◆ **Exercise**
All the data below goes into the copy word for word, but the pictures don't.
++++ Information supplied ++++
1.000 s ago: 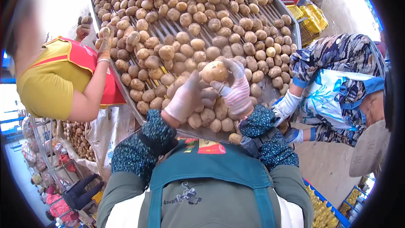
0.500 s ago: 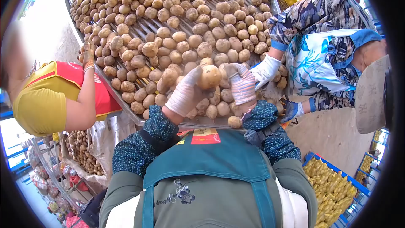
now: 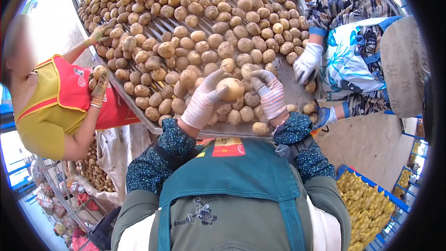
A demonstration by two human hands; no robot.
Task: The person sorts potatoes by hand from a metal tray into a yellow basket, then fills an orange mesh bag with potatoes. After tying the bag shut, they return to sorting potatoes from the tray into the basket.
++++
◆ **Solution to this exercise**
1.000 s ago: 
0.500 s ago: 
now: 
A demonstration by two human hands; no robot.
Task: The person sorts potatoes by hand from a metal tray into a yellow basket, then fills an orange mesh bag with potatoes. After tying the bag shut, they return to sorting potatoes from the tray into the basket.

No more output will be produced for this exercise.